* **About this task**
Take the records below and retype them line by line, from the first line through the one containing "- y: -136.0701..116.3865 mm"; stop there.

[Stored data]
((
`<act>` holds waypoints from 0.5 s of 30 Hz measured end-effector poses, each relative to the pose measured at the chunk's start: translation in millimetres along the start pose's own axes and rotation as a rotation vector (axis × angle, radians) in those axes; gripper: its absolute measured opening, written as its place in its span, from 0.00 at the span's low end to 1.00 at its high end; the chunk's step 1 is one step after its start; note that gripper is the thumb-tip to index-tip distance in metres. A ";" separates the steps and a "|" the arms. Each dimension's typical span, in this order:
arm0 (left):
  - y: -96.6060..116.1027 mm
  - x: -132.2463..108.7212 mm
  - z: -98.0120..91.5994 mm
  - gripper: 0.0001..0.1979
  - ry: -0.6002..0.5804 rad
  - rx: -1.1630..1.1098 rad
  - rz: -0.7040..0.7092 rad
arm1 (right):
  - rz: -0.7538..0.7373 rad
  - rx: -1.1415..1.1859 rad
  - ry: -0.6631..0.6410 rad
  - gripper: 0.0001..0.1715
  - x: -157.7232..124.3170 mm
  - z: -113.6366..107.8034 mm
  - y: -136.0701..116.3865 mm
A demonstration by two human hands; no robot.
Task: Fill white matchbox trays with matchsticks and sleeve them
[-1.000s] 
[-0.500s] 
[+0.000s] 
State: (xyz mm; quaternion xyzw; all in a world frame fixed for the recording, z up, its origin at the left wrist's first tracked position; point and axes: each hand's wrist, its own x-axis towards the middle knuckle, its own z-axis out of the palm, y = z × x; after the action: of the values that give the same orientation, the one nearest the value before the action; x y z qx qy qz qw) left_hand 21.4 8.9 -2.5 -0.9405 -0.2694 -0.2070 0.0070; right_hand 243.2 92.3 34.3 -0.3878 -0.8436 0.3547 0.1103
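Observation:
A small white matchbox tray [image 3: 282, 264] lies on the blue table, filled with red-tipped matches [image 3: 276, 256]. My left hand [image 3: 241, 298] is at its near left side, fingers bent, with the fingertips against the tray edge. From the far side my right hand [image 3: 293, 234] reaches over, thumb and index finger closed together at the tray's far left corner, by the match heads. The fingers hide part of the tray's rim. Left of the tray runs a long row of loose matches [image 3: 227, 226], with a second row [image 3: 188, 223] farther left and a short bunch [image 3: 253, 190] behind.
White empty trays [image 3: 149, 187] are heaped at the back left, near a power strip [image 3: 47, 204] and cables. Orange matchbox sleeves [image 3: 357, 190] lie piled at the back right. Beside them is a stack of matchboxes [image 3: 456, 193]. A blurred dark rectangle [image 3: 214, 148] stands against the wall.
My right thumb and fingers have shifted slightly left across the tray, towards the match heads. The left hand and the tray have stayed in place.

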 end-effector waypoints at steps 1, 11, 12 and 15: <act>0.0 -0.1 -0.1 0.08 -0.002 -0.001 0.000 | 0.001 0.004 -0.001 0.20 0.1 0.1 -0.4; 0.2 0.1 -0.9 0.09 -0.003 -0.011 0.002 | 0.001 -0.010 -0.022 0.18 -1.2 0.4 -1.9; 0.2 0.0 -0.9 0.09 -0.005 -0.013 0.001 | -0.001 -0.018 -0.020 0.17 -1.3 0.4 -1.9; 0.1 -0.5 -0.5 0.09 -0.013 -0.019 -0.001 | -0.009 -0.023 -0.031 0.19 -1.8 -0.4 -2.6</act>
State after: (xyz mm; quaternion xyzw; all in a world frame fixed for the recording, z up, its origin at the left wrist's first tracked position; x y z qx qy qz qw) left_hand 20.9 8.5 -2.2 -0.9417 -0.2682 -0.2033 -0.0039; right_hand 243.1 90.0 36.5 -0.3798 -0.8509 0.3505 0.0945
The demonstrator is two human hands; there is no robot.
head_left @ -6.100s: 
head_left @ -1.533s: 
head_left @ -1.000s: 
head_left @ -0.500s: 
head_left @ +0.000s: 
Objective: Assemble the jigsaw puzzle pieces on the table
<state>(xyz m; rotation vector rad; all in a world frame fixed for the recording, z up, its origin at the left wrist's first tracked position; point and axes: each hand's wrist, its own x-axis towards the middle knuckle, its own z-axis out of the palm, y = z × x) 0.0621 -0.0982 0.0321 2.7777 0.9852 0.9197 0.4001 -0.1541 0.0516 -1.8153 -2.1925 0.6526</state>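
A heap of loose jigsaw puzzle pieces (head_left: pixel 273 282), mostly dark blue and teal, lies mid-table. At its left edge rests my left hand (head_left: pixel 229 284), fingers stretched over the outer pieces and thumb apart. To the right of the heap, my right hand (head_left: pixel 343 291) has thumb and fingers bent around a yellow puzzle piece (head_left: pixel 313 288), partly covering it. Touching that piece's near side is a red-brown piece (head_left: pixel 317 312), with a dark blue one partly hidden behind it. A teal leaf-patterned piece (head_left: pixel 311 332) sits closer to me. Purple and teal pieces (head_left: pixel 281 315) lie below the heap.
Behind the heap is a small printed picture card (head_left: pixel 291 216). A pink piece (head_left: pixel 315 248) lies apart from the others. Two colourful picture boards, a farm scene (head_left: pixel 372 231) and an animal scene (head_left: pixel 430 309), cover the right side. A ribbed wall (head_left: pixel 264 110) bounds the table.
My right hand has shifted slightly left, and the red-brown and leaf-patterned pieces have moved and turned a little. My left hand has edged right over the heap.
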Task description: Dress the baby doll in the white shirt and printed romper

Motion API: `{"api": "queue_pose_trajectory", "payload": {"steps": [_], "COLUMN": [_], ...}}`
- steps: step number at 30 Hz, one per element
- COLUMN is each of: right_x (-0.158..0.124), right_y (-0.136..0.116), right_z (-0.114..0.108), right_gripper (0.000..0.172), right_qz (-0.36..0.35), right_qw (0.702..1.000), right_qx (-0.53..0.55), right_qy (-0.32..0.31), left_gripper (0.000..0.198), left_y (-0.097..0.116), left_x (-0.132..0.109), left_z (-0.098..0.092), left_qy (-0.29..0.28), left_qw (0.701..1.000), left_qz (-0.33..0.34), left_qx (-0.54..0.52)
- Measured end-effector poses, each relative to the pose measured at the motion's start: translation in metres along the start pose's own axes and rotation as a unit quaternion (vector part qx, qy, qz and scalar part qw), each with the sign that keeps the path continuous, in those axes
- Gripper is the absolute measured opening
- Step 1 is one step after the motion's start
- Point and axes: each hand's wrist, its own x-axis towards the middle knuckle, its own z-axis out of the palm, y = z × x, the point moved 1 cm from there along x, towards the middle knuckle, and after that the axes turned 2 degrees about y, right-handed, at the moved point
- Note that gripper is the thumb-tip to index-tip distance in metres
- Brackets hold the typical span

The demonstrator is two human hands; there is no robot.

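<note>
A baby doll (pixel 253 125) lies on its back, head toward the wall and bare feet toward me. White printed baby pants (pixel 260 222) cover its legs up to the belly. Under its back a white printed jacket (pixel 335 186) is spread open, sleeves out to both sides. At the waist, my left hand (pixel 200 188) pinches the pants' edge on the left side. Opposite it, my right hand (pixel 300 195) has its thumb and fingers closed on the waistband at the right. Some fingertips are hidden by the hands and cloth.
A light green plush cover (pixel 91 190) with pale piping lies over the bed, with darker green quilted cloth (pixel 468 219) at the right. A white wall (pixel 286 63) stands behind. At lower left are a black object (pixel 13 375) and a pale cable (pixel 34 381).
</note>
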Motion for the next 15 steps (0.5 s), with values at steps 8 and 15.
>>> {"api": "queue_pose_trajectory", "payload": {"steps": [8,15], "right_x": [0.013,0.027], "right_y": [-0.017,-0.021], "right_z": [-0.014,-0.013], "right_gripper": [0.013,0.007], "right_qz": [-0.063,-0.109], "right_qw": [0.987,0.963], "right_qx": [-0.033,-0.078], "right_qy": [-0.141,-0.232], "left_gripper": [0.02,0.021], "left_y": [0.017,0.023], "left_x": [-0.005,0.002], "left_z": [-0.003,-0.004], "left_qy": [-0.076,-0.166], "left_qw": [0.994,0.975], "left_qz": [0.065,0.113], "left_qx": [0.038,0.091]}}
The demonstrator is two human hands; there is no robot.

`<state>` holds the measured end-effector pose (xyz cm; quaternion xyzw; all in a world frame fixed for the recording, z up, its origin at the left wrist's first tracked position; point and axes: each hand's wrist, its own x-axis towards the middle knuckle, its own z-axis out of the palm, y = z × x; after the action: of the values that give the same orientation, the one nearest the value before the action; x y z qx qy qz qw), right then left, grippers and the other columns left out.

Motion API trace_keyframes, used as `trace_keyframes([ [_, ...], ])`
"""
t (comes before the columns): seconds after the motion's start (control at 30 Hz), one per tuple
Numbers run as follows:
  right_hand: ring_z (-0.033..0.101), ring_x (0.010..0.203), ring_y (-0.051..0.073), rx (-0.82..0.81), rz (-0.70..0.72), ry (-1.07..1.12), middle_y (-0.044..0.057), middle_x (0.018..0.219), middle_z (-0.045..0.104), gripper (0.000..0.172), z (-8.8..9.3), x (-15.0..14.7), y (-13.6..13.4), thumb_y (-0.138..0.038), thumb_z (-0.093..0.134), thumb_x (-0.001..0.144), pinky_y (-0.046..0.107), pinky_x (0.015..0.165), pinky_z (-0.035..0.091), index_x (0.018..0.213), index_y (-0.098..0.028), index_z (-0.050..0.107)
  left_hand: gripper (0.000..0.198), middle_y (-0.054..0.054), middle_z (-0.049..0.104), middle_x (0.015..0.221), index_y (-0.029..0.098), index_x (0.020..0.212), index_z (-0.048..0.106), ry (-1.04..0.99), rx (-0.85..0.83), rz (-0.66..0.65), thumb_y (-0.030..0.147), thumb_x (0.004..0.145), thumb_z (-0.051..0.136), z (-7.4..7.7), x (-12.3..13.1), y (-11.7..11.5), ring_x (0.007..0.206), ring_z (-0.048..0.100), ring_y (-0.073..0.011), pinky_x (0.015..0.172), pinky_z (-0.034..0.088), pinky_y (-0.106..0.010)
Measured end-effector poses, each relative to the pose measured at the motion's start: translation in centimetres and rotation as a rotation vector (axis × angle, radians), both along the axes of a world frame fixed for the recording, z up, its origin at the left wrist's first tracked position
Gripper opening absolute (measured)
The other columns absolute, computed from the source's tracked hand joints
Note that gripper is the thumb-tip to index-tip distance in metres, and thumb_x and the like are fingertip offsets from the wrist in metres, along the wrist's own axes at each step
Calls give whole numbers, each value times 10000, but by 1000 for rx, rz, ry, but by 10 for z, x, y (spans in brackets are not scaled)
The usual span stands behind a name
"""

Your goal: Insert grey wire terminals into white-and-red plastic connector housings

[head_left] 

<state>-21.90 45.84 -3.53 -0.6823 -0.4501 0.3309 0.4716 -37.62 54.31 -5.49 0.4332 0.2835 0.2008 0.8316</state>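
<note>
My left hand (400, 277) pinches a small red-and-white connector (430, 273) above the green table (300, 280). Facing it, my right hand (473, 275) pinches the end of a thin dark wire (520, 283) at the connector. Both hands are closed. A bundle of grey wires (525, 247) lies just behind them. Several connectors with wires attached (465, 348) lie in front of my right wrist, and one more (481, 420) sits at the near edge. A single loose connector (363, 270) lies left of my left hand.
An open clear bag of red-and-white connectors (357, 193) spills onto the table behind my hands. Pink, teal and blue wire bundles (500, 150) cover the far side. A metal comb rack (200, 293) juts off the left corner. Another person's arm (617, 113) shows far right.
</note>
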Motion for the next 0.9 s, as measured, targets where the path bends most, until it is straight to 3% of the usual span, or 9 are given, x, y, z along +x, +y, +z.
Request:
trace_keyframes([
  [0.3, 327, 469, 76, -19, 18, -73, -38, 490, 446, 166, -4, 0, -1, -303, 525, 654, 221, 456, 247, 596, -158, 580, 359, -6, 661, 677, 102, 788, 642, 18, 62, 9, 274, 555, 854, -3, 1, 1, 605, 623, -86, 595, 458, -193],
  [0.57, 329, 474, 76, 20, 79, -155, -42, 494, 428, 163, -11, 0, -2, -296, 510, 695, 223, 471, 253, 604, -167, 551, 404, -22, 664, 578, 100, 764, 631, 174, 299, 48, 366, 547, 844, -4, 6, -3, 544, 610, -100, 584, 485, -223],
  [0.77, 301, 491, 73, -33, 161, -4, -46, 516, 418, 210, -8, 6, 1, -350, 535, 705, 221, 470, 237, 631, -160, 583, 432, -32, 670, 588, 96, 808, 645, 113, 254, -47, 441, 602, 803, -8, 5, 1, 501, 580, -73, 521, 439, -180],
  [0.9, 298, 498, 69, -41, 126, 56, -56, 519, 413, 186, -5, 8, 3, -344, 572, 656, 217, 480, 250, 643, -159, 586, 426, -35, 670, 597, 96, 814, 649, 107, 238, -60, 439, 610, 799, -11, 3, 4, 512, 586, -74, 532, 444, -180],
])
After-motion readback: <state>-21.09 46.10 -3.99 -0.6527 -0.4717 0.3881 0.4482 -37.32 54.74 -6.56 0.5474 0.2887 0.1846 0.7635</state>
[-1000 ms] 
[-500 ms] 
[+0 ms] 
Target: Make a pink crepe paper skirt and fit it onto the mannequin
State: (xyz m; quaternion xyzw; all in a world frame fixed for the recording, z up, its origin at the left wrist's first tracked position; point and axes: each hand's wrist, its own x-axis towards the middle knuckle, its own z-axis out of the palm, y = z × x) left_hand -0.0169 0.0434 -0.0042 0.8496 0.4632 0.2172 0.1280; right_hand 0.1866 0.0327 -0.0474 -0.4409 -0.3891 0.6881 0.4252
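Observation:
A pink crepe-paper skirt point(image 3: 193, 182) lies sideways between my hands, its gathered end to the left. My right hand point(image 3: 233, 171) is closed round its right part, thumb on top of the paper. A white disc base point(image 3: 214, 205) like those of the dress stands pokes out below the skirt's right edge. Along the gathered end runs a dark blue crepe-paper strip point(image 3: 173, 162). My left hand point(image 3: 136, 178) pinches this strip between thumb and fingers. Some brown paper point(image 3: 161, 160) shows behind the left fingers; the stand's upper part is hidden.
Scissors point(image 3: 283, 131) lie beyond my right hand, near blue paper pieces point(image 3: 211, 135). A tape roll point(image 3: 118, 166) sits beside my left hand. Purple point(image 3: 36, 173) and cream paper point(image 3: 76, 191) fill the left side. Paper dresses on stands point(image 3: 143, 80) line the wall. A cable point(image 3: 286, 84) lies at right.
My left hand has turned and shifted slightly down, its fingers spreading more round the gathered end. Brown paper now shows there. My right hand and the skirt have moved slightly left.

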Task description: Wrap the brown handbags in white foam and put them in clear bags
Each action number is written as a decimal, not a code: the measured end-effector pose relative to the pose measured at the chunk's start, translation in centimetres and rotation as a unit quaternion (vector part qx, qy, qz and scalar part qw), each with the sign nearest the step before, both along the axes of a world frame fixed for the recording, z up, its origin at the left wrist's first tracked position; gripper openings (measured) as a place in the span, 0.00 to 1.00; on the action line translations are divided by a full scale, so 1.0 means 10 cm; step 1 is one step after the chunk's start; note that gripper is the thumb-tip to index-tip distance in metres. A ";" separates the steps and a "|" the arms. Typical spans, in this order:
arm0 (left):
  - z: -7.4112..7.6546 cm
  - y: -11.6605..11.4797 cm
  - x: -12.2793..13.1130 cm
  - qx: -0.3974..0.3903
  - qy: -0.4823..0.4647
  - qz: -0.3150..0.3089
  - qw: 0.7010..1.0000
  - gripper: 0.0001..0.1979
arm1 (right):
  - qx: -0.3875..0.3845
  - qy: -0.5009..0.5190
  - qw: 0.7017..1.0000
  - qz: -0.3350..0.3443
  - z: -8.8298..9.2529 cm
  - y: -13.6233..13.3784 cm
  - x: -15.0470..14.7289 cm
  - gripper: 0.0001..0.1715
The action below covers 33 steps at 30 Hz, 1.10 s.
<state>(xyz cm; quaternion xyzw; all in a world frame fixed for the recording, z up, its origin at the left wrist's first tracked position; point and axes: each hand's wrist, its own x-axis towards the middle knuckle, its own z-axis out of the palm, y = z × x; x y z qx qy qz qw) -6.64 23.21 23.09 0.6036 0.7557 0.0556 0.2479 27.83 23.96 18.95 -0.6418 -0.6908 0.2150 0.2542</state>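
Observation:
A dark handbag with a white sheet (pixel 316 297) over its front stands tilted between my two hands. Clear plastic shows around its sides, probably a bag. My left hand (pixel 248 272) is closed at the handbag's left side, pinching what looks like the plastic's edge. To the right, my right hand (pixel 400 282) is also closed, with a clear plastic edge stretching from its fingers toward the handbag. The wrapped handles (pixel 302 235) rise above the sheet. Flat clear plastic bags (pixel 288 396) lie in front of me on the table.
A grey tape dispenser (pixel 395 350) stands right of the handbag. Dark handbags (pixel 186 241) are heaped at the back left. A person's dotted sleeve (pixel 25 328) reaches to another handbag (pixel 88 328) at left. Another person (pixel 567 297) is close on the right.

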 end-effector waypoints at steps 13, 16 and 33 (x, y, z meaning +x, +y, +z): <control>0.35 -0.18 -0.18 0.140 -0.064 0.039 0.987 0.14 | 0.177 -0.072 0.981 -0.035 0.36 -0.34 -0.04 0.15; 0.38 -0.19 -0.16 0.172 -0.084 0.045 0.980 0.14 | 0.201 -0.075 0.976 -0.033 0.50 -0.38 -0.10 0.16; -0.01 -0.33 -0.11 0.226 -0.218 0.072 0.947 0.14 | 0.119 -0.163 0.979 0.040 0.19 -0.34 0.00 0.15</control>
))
* **Completed task**
`<act>` holds waypoints from 0.5 s of 30 Hz measured end-effector poses, each relative to the pose measured at the chunk's start: translation in millimetres along the start pose's own axes and rotation as a rotation vector (axis × angle, radians) in those axes; gripper: its absolute measured opening, written as its place in its span, from 0.00 at the span's low end to 1.00 at its high end; the chunk's step 1 is one step after its start; note that gripper is the thumb-tip to index-tip distance in metres. A ";" separates the steps and a "|" the arms. Each dimension's typical span, in this order:
arm0 (left):
  - y: -96.6060..116.1027 mm
  - x: -132.2463..108.7212 mm
  - z: -98.0120..91.5994 mm
  - gripper: 0.0001..0.1979
  - ry: -0.6002..0.5804 rad
  - rx: -1.1630..1.1098 rad
  - rz: -0.7040..0.7092 rad
arm1 (right):
  - rz: -0.7538..0.7373 rad
  - rx: -1.1415..1.1859 rad
  - ry: -0.6631..0.6410 rad
  - gripper: 0.0001..0.1715
  - x: -157.7232..124.3170 mm
  - z: -113.6366..107.8034 mm
  - y: -136.0701..116.3865 mm

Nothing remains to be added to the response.